WHAT TO PRODUCE - All of the records should be given again exactly as they appear.

RECORDS FOR THE EXERCISE -
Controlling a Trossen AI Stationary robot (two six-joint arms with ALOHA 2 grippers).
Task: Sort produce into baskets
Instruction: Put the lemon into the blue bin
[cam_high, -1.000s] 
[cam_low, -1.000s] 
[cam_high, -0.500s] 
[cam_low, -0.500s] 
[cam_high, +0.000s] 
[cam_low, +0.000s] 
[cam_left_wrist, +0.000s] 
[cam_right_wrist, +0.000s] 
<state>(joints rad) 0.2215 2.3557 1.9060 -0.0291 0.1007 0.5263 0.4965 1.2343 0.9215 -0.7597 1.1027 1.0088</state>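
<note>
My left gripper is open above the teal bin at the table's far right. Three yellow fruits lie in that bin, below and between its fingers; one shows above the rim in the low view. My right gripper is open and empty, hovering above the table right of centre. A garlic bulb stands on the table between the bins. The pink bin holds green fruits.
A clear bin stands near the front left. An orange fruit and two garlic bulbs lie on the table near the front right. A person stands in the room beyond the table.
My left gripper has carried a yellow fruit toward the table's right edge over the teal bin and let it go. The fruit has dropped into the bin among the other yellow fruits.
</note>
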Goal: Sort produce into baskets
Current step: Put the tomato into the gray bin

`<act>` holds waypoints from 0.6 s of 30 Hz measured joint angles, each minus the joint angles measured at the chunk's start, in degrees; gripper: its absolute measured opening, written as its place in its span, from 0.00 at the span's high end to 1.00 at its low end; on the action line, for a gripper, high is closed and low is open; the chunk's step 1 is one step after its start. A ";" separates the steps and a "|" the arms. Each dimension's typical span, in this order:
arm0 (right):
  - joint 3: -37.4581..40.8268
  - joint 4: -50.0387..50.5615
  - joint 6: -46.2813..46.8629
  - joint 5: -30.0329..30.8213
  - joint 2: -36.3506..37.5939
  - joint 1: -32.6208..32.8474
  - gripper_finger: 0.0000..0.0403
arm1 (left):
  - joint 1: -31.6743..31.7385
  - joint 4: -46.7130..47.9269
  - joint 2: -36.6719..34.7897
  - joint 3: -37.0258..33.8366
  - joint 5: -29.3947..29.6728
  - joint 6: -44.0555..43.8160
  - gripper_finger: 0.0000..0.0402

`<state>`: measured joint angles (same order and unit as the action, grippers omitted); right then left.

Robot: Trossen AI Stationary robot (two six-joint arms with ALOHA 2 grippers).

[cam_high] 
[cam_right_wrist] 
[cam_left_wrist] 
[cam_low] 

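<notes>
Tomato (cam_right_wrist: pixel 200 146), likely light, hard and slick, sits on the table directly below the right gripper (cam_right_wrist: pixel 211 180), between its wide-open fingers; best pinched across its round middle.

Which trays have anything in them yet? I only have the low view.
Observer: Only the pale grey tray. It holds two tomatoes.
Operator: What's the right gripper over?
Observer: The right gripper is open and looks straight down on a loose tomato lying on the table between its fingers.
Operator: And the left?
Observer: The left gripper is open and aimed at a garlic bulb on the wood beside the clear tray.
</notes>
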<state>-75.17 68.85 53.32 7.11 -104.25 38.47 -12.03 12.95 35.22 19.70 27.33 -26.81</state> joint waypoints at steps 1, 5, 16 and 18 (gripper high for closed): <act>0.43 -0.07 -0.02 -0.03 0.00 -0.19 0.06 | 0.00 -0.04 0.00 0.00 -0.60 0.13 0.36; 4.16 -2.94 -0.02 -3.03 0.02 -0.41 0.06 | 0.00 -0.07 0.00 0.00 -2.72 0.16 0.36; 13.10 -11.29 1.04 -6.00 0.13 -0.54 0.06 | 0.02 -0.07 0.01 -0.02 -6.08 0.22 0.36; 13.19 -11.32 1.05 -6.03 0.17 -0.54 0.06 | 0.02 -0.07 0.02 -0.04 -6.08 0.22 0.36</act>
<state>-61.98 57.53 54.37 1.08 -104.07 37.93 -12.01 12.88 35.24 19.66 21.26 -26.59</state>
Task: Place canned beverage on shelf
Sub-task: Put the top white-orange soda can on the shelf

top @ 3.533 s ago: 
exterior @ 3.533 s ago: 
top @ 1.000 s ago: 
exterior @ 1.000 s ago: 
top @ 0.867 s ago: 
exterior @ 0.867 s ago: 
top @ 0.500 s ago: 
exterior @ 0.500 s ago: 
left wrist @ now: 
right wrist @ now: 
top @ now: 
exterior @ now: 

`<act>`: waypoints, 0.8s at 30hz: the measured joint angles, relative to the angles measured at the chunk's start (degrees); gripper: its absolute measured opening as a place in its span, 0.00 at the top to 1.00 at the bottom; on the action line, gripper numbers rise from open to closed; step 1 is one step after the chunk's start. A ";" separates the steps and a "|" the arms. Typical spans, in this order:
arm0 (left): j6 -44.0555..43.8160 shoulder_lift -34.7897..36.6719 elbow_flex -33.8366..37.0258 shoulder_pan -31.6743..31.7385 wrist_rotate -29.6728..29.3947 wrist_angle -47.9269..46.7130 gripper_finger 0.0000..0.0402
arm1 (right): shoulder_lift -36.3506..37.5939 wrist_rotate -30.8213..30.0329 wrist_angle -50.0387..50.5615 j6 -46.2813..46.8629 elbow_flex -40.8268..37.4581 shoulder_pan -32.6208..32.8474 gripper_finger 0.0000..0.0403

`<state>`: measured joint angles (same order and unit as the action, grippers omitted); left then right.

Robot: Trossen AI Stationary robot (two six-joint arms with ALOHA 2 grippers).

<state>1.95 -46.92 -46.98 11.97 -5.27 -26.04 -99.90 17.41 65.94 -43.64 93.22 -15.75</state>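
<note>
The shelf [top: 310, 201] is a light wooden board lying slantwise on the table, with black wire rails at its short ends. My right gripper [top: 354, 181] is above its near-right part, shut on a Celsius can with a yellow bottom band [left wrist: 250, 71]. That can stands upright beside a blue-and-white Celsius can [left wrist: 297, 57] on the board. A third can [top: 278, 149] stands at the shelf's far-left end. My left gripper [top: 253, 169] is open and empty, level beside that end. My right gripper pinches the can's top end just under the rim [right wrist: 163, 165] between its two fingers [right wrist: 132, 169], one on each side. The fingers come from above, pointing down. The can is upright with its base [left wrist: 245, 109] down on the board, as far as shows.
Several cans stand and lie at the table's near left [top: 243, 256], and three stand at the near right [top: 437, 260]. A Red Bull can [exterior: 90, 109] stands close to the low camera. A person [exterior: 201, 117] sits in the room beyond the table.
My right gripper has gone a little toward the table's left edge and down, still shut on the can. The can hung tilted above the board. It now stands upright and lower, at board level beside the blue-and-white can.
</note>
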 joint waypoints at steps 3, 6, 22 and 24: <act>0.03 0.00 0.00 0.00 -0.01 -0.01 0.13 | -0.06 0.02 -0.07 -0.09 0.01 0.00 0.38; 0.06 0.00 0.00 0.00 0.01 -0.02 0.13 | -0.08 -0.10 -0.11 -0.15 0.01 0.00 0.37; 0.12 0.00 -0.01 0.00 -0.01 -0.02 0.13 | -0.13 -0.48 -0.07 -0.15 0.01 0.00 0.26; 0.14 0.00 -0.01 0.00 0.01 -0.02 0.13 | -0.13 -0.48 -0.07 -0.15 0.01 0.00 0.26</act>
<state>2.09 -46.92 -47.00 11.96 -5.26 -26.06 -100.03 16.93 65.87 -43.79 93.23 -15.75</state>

TASK OUTPUT -
Controlling a Trossen AI Stationary robot (two six-joint arms with ALOHA 2 grippers).
Task: Sort produce into baskets
Instruction: Put the lemon into the blue bin
[cam_high, -1.000s] 
[cam_low, -1.000s] 
[cam_high, -0.500s] 
[cam_low, -0.500s] 
[cam_high, +0.000s] 
[cam_low, +0.000s] 
[cam_left_wrist, +0.000s] 
[cam_right_wrist, +0.000s] 
<state>(joints rad) 0.2215 2.3557 1.9060 -0.0291 0.1007 0.5263 0.4965 1.2343 0.9215 -0.7597 1.1027 1.0088</state>
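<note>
My left gripper is open above the teal bin at the table's far right. Three yellow fruits lie in that bin, below and between its fingers; one shows above the rim in the low view. My right gripper is open and empty, hovering above the table right of centre. A garlic bulb stands on the table between the bins. The pink bin holds green fruits.
A clear bin stands near the front left. An orange fruit and two garlic bulbs lie on the table near the front right. A person stands in the room beyond the table.
My left gripper has carried a yellow fruit toward the table's right edge over the teal bin and let it go. The fruit has dropped into the bin among the other yellow fruits.
</note>
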Goal: Sort produce into baskets
Current step: Put the tomato into the gray bin

`<act>` holds waypoints from 0.6 s of 30 Hz measured joint angles, each minus the joint angles measured at the chunk's start, in degrees; gripper: its absolute measured opening, written as its place in its span, from 0.00 at the span's high end to 1.00 at its low end; on the action line, for a gripper, high is closed and low is open; the chunk's step 1 is one step after its start. A ";" separates the steps and a "|" the arms. Each dimension's typical span, in this order:
arm0 (right):
  - joint 3: -37.4581..40.8268
  - joint 4: -50.0387..50.5615
  - joint 6: -46.2813..46.8629
  - joint 5: -30.0329..30.8213
  - joint 2: -36.3506..37.5939
  - joint 1: -32.6208..32.8474
  - gripper_finger: 0.0000..0.0403
arm1 (left):
  - joint 1: -31.6743..31.7385
  - joint 4: -46.7130..47.9269
  - joint 2: -36.6719..34.7897
  - joint 3: -37.0258..33.8366
  - joint 5: -29.3947..29.6728
  - joint 6: -44.0555..43.8160
  - gripper_finger: 0.0000..0.0402

`<state>`: measured joint angles (same order and unit as the action, grippers omitted); right then left.

Robot: Trossen AI Stationary robot (two six-joint arms with ALOHA 2 grippers).

[cam_high] 
[cam_right_wrist] 
[cam_left_wrist] 
[cam_low] 

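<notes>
Tomato (cam_right_wrist: pixel 200 146), likely light, hard and slick, sits on the table directly below the right gripper (cam_right_wrist: pixel 211 180), between its wide-open fingers; best pinched across its round middle.

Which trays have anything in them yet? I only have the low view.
Observer: Only the pale grey tray. It holds two tomatoes.
Operator: What's the right gripper over?
Observer: The right gripper is open and looks straight down on a loose tomato lying on the table between its fingers.
Operator: And the left?
Observer: The left gripper is open and aimed at a garlic bulb on the wood beside the clear tray.
</notes>
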<state>-75.17 68.85 53.32 7.11 -104.25 38.47 -12.03 12.95 35.22 19.70 27.33 -26.81</state> joint waypoints at steps 1, 5, 16 and 18 (gripper high for closed): <act>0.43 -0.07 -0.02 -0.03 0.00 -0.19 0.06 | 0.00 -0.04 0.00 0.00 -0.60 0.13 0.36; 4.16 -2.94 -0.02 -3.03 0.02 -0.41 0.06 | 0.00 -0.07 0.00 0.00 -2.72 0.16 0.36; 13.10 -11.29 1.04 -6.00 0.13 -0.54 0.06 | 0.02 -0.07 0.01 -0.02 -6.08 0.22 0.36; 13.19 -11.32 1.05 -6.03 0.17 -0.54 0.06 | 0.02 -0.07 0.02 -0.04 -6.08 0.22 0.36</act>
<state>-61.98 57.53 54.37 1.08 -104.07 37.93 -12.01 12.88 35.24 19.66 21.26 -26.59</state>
Task: Place canned beverage on shelf
Sub-task: Put the top white-orange soda can on the shelf

top @ 3.533 s ago: 
exterior @ 3.533 s ago: 
top @ 1.000 s ago: 
exterior @ 1.000 s ago: 
top @ 0.867 s ago: 
exterior @ 0.867 s ago: 
top @ 0.500 s ago: 
exterior @ 0.500 s ago: 
left wrist @ now: 
right wrist @ now: 
top @ now: 
exterior @ now: 

`<act>`: waypoints, 0.8s at 30hz: the measured joint angles, relative to the angles measured at the chunk's start (degrees); gripper: its absolute measured opening as a place in its span, 0.00 at the top to 1.00 at the bottom; on the action line, gripper numbers rise from open to closed; step 1 is one step after the chunk's start. A ";" separates the steps and a "|" the arms. Typical spans, in this order:
arm0 (left): j6 -44.0555..43.8160 shoulder_lift -34.7897..36.6719 elbow_flex -33.8366..37.0258 shoulder_pan -31.6743..31.7385 wrist_rotate -29.6728..29.3947 wrist_angle -47.9269..46.7130 gripper_finger 0.0000..0.0402
arm1 (right): shoulder_lift -36.3506..37.5939 wrist_rotate -30.8213..30.0329 wrist_angle -50.0387..50.5615 j6 -46.2813..46.8629 elbow_flex -40.8268..37.4581 shoulder_pan -32.6208..32.8474 gripper_finger 0.0000..0.0403

`<state>`: measured joint angles (same order and unit as the action, grippers omitted); left then right.

Robot: Trossen AI Stationary robot (two six-joint arms with ALOHA 2 grippers).

<state>1.95 -46.92 -46.98 11.97 -5.27 -26.04 -99.90 17.41 65.94 -43.64 93.22 -15.75</state>
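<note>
The shelf [top: 310, 201] is a light wooden board lying slantwise on the table, with black wire rails at its short ends. My right gripper [top: 354, 181] is above its near-right part, shut on a Celsius can with a yellow bottom band [left wrist: 250, 71]. That can stands upright beside a blue-and-white Celsius can [left wrist: 297, 57] on the board. A third can [top: 278, 149] stands at the shelf's far-left end. My left gripper [top: 253, 169] is open and empty, level beside that end. My right gripper pinches the can's top end just under the rim [right wrist: 163, 165] between its two fingers [right wrist: 132, 169], one on each side. The fingers come from above, pointing down. The can is upright with its base [left wrist: 245, 109] down on the board, as far as shows.
Several cans stand and lie at the table's near left [top: 243, 256], and three stand at the near right [top: 437, 260]. A Red Bull can [exterior: 90, 109] stands close to the low camera. A person [exterior: 201, 117] sits in the room beyond the table.
My right gripper has gone a little toward the table's left edge and down, still shut on the can. The can hung tilted above the board. It now stands upright and lower, at board level beside the blue-and-white can.
</note>
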 joint waypoints at steps 3, 6, 22 and 24: <act>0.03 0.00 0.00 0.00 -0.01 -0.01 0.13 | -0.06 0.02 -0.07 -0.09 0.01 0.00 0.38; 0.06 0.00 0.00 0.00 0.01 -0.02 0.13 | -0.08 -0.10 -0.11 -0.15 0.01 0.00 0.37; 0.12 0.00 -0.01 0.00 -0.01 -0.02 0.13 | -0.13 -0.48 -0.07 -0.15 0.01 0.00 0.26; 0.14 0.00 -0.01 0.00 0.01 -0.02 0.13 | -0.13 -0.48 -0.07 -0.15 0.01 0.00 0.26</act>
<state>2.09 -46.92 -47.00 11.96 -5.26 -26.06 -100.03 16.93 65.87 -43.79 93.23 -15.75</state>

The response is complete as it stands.